Data excerpt:

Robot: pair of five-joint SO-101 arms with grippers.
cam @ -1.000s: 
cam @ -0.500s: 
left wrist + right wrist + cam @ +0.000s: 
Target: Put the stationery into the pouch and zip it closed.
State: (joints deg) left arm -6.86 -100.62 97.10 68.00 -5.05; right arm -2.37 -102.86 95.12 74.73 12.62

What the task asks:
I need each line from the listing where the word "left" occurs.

Result below:
left wrist + right wrist + cam @ +0.000s: 
State: (joints deg) left arm -6.86 -100.62 97.10 68.00 -5.05; right arm -2.37 -102.86 95.12 74.73 12.62

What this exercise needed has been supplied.